▸ **Work item**:
Search term "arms": please copy every line of the records below that contains it.
++++ Material provided ++++
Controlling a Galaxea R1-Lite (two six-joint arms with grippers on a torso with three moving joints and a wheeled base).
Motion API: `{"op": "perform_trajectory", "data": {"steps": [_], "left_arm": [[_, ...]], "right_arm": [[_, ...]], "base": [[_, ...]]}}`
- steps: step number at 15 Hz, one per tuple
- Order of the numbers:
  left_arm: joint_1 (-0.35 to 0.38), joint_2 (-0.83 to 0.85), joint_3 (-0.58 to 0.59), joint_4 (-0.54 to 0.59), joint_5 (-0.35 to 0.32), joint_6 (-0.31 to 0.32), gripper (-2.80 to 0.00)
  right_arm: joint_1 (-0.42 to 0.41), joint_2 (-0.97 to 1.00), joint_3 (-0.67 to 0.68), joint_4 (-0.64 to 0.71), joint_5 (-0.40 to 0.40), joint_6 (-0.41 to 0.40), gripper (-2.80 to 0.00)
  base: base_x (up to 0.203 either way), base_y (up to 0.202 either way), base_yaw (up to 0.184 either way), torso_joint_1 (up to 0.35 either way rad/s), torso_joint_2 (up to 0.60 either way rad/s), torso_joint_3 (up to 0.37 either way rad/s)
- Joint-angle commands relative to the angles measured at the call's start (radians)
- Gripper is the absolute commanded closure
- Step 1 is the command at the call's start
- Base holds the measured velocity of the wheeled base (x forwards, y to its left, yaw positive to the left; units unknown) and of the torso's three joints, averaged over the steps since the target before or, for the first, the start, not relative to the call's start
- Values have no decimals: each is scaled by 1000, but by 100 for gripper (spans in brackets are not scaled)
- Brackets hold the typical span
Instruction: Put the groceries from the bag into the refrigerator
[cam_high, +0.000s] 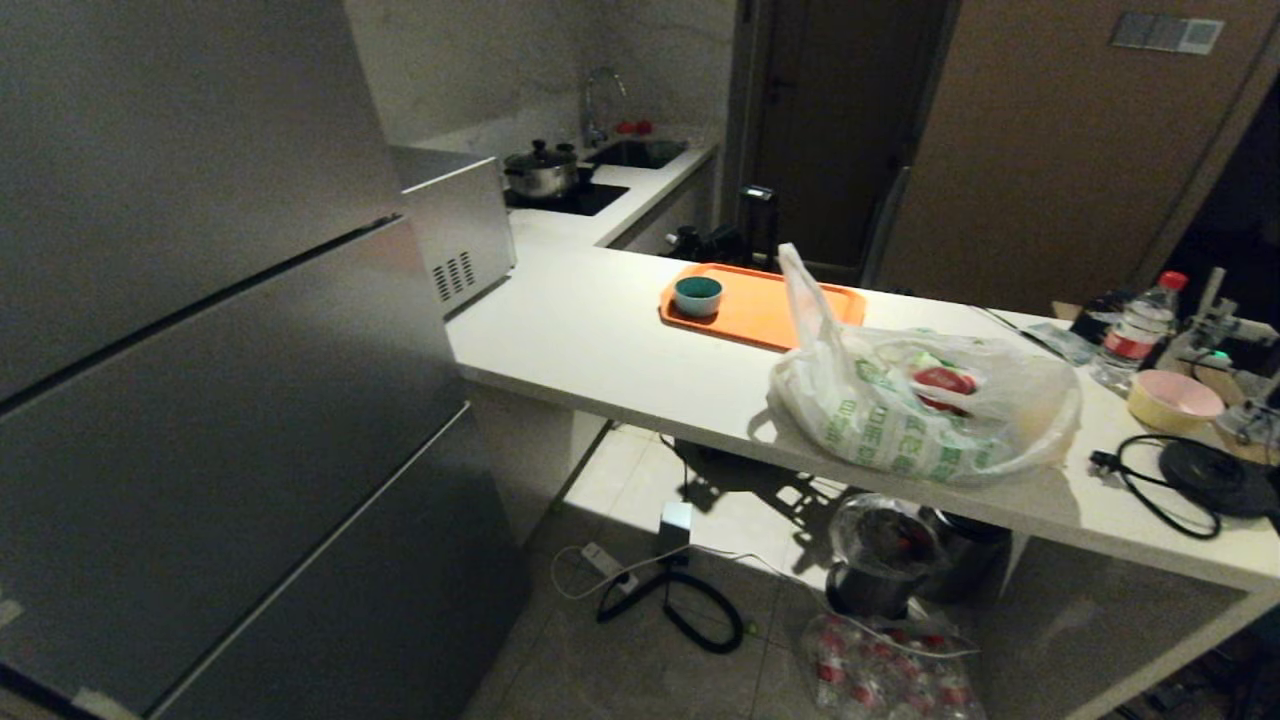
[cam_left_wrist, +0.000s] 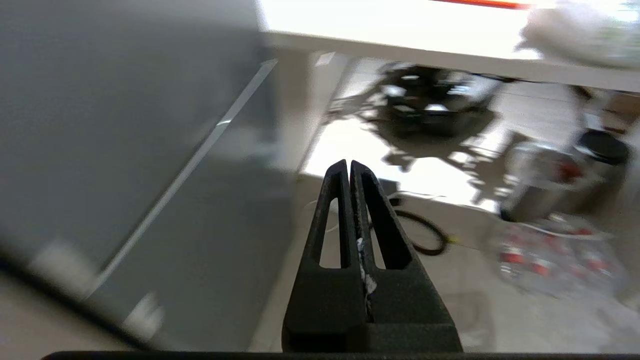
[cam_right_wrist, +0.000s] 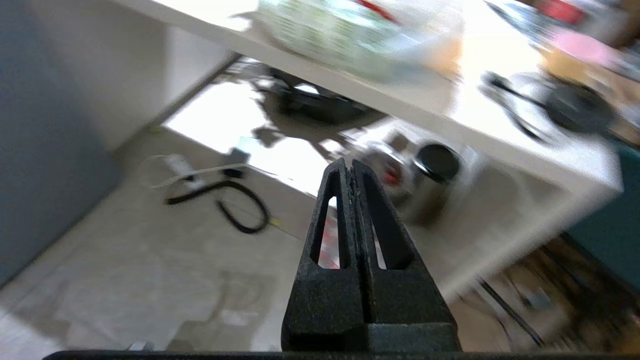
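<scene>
From the head camera I see the tall brushed grey-steel refrigerator (cam_high: 200, 400) filling the left side, all of its stacked doors closed. To its right runs a white counter (cam_high: 600, 340), and on it sits the crinkly translucent white plastic bag with green characters (cam_high: 920, 410), just in front of a flat orange plastic tray (cam_high: 770, 305) that carries a small teal bowl (cam_high: 698, 295). Through the bag's skin I can make out a red-and-white pack among the groceries (cam_high: 942, 382); the rest is too veiled to name. Neither arm shows in this view.

Over on the left wrist camera, my left gripper (cam_left_wrist: 349, 167) has its jaws pressed together on nothing, pointing at the floor beside the refrigerator's lower doors (cam_left_wrist: 125, 150). The counter edge and the bag (cam_left_wrist: 580, 35) sit far off.

Switching to the right wrist camera, my right gripper (cam_right_wrist: 348, 166) is likewise closed and empty, aimed under the counter, with the bag (cam_right_wrist: 345, 35) lying well apart up on the countertop.

I judge this to be the approach stage: nothing is unpacked yet. Next I would need to close in on the refrigerator, part one gripper's jaws and pull a door open, or first reach the bag.
</scene>
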Motion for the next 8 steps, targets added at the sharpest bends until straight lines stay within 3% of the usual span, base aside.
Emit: {"op": "perform_trajectory", "data": {"steps": [1, 4, 7, 8], "left_arm": [[0, 3, 0, 0, 0, 0, 0], [0, 1, -8, -21, 0, -10, 0], [-1, 78, -149, -44, -1, -64, 0], [-2, 151, -195, -52, 1, -84, 0]], "right_arm": [[0, 0, 0, 1, 1, -1, 0], [0, 0, 0, 0, 1, 1, 0], [0, 0, 0, 0, -1, 19, 0], [0, 2, 0, 0, -2, 27, 0]], "base": [[2, -8, 172, 2, -2, 2], [1, -9, 176, 2, -1, 3], [0, -8, 136, 0, 1, 4], [0, 0, 0, 0, 0, 0]]}}
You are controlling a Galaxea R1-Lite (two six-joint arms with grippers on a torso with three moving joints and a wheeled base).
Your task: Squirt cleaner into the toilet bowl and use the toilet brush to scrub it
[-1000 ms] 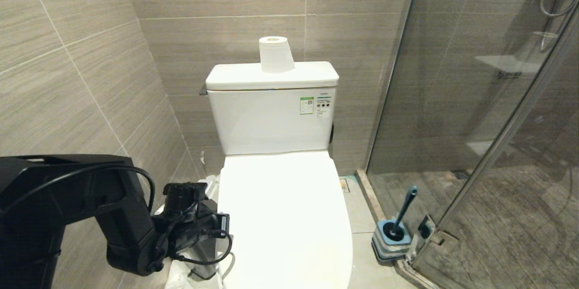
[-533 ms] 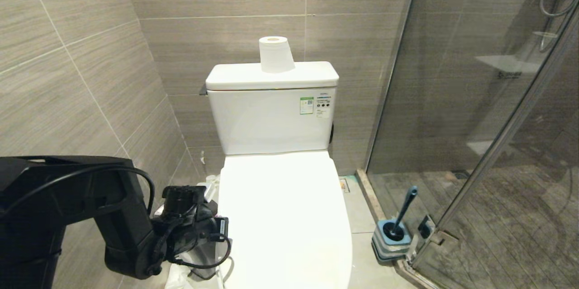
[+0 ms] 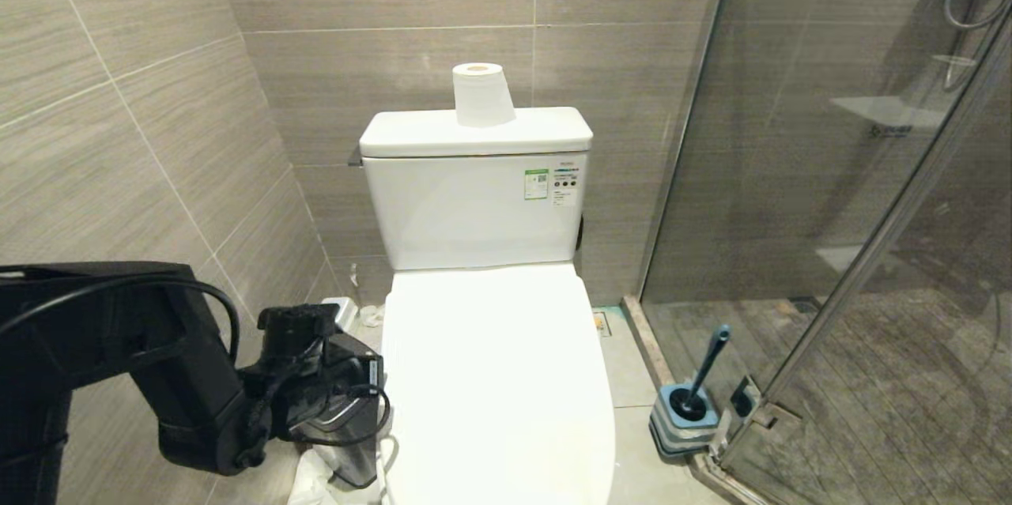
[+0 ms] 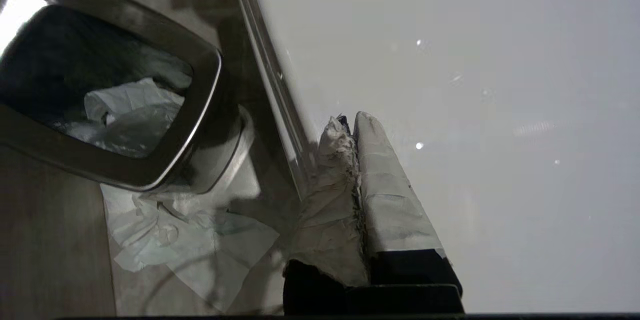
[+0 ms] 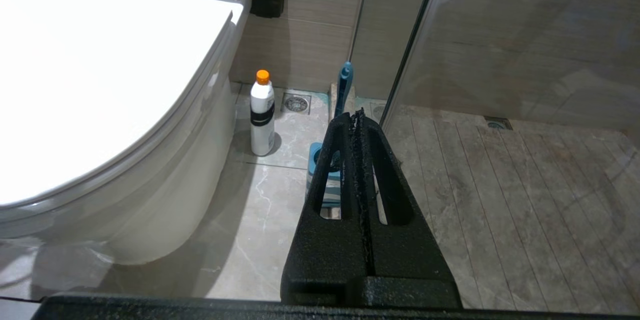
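Note:
The toilet's white lid point(image 3: 498, 378) is down, so the toilet bowl is hidden under it. My left gripper point(image 4: 350, 122) has tape-wrapped fingers pressed together with nothing between them, its tips at the lid's left edge point(image 4: 280, 89). In the head view the left arm point(image 3: 198, 378) reaches in low beside the toilet. The teal toilet brush point(image 3: 706, 367) leans in its striped holder point(image 3: 684, 414) on the floor to the toilet's right. My right gripper point(image 5: 356, 113) is shut and empty, low, pointing at that brush point(image 5: 344, 84). The cleaner itself does not show; a white bottle with an orange cap point(image 5: 262, 114) stands by the toilet's base.
A steel-rimmed waste bin point(image 4: 200, 109) lined with a bag stands tight against the toilet's left side point(image 3: 348, 442), crumpled tissue point(image 4: 165, 240) at its foot. The tiled wall closes the left. A toilet roll point(image 3: 481, 94) sits on the tank. A glass shower partition point(image 3: 791, 173) bounds the right.
My left arm has drawn back to the left, away from the lid's edge, and more of the waste bin shows. Both grippers stay shut; the toilet and brush have not moved.

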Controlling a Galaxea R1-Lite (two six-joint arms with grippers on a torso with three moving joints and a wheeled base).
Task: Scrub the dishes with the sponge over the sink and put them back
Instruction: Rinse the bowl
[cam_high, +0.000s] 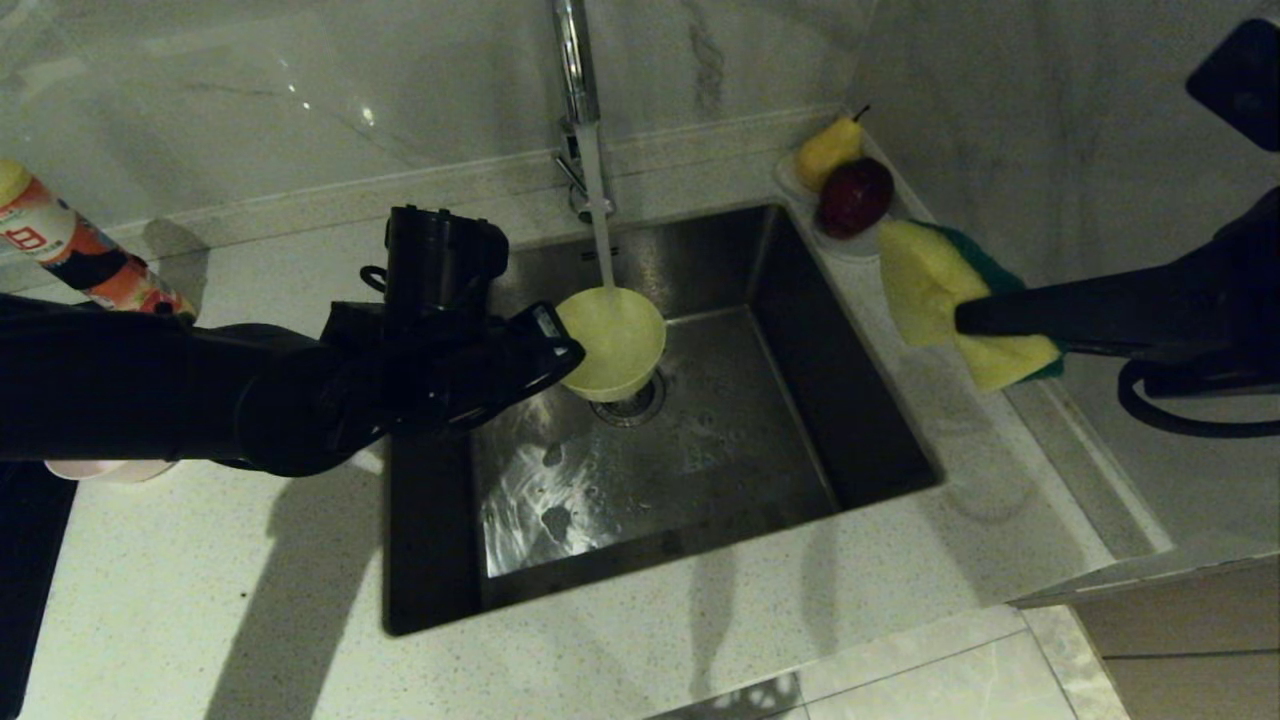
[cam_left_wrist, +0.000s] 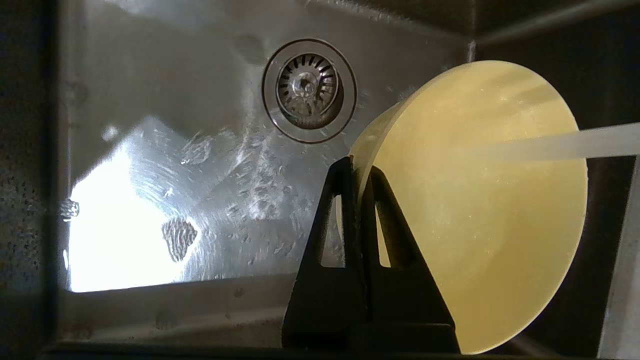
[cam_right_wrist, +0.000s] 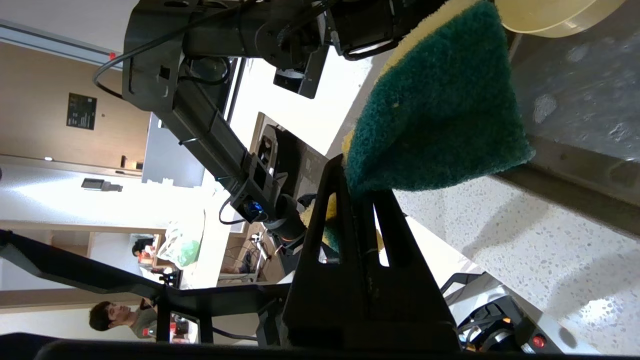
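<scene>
Yellow bowl (cam_high: 612, 342): you have it tilted under the tap's stream (cam_high: 600, 235), above the sink (cam_high: 720, 440) drain, left gripper (cam_high: 560, 350) pinched tight on its rim. Sponge (cam_high: 935, 300): at three o'clock over the counter, clamped by your right gripper (cam_high: 965, 318).

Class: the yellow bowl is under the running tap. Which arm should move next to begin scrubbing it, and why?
Right. The right gripper pinches the sponge above the counter beside the sink. The left gripper only holds the yellow bowl over the drain.
</scene>
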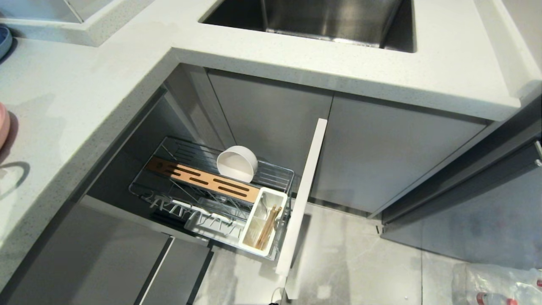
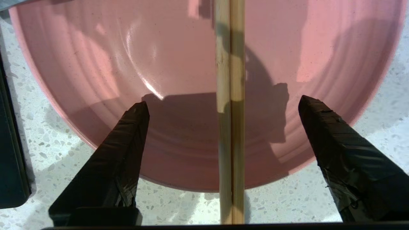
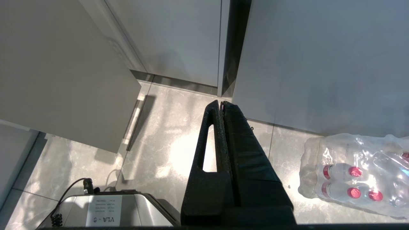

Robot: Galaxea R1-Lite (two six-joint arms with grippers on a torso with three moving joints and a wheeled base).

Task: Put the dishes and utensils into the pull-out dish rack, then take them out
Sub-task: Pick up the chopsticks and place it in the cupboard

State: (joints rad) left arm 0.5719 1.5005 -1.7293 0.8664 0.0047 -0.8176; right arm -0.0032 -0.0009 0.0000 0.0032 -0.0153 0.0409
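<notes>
The pale-pink plate (image 2: 179,64) lies on the speckled counter, and only its rim (image 1: 3,125) shows at the left edge of the head view. A pair of wooden chopsticks (image 2: 230,143) rests across it. My left gripper (image 2: 223,102) hangs open just above them, with a finger well clear on either side and nothing held. The pull-out dish rack (image 1: 139,186) stands drawn out below the counter. A white bowl (image 1: 237,166) sits tilted on its wires. More wooden sticks (image 1: 267,231) stand in the white caddy (image 1: 273,192). My right gripper (image 3: 221,103) is shut and empty, low over the floor.
The rack's tall front panel (image 1: 307,186) juts out over the floor. A brown slotted insert (image 1: 203,180) spans the basket. A steel sink (image 1: 322,17) is set into the counter behind. A blue-grey plate (image 1: 3,40) lies at the far left. A shrink-wrapped bottle pack (image 3: 358,172) sits on the floor.
</notes>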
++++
▸ **Exercise solution**:
Controlling a Galaxea R1-Lite (two six-joint arms with grippers on a torso with three moving joints and a wheeled base).
You are controlling a Galaxea R1-Lite (two six-joint arms with grippers on a torso with three moving joints and a wheeled base).
Controlling a Galaxea R1-Lite (two six-joint arms with grippers on a torso with three moving joints and a wheeled base).
Robot: Galaxea R1-Lite (two six-joint arms with grippers on a torso with three moving joints and a wheeled base).

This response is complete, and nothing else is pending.